Start of Block
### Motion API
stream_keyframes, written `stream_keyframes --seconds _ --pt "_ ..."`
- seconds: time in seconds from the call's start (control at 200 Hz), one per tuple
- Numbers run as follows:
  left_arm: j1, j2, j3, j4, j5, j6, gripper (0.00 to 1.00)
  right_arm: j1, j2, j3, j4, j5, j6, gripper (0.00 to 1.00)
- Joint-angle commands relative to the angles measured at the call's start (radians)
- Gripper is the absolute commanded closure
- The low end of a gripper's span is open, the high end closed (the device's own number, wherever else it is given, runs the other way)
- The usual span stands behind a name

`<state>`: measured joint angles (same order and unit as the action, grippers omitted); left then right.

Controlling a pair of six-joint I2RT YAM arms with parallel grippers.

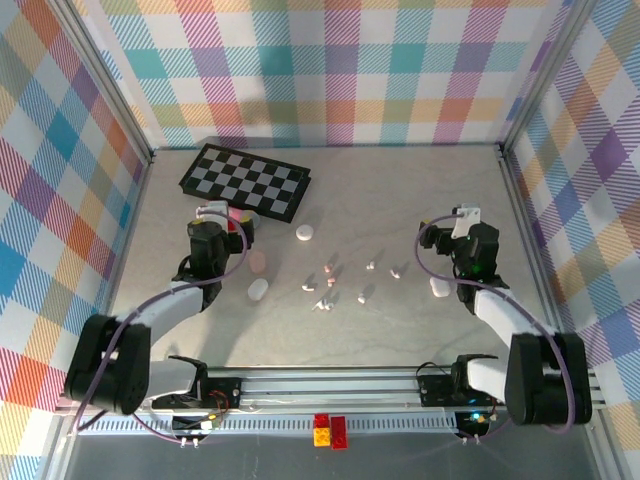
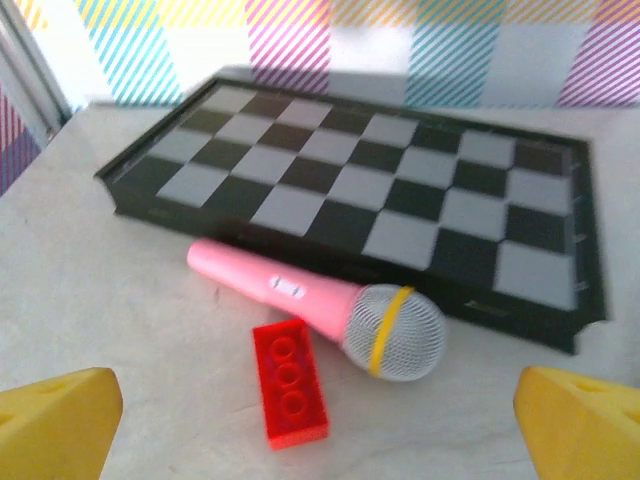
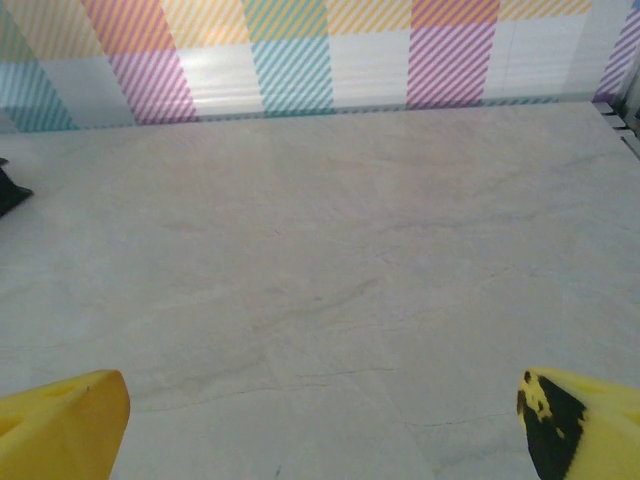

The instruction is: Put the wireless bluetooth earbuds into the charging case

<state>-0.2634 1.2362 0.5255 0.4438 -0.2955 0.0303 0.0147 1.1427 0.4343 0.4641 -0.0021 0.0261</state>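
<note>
Several tiny white and pale pink earbuds (image 1: 330,268) lie scattered on the table's middle, between the arms. Pebble-shaped charging cases lie around them: a white one (image 1: 305,234) at the back, a pink one (image 1: 258,262) and a white one (image 1: 258,290) on the left, another white one (image 1: 439,287) on the right. My left gripper (image 1: 222,222) (image 2: 320,430) is open over bare table left of the buds, facing the chessboard. My right gripper (image 1: 462,225) (image 3: 320,430) is open above bare table just behind the right-hand case. Neither holds anything.
A black and grey chessboard (image 1: 246,179) (image 2: 400,190) lies at the back left. A pink microphone (image 2: 320,305) and a red brick (image 2: 290,382) lie just ahead of my left fingers. Plaid walls enclose the table. Red and yellow bricks (image 1: 331,429) sit on the front rail.
</note>
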Motion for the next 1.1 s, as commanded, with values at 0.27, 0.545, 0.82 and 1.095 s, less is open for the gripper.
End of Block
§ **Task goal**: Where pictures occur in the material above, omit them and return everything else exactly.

§ **Written response**:
### Motion API
stream_keyframes, written `stream_keyframes --seconds _ --pt "_ ..."`
- seconds: time in seconds from the call's start (control at 200 Hz), one per tuple
- Numbers run as follows:
  left_arm: j1, j2, j3, j4, j5, j6, gripper (0.00 to 1.00)
  right_arm: j1, j2, j3, j4, j5, j6, gripper (0.00 to 1.00)
- Joint-angle commands relative to the angles measured at the call's start (radians)
- Gripper is the absolute commanded closure
- The low end of a gripper's span is open, the high end closed (the device's own number, wherever else it is given, runs the other way)
- The usual span stands behind a name

`<state>`: measured joint angles (same order and unit as the action, grippers omitted); left then right.

Controlling a pair of six-joint I2RT YAM arms with parallel grippers.


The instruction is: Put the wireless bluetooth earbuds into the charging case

<state>-0.2634 1.2362 0.5255 0.4438 -0.2955 0.0303 0.0147 1.1427 0.4343 0.4641 -0.0021 0.0261</state>
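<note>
Several tiny white and pale pink earbuds (image 1: 330,268) lie scattered on the table's middle, between the arms. Pebble-shaped charging cases lie around them: a white one (image 1: 305,234) at the back, a pink one (image 1: 258,262) and a white one (image 1: 258,290) on the left, another white one (image 1: 439,287) on the right. My left gripper (image 1: 222,222) (image 2: 320,430) is open over bare table left of the buds, facing the chessboard. My right gripper (image 1: 462,225) (image 3: 320,430) is open above bare table just behind the right-hand case. Neither holds anything.
A black and grey chessboard (image 1: 246,179) (image 2: 400,190) lies at the back left. A pink microphone (image 2: 320,305) and a red brick (image 2: 290,382) lie just ahead of my left fingers. Plaid walls enclose the table. Red and yellow bricks (image 1: 331,429) sit on the front rail.
</note>
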Motion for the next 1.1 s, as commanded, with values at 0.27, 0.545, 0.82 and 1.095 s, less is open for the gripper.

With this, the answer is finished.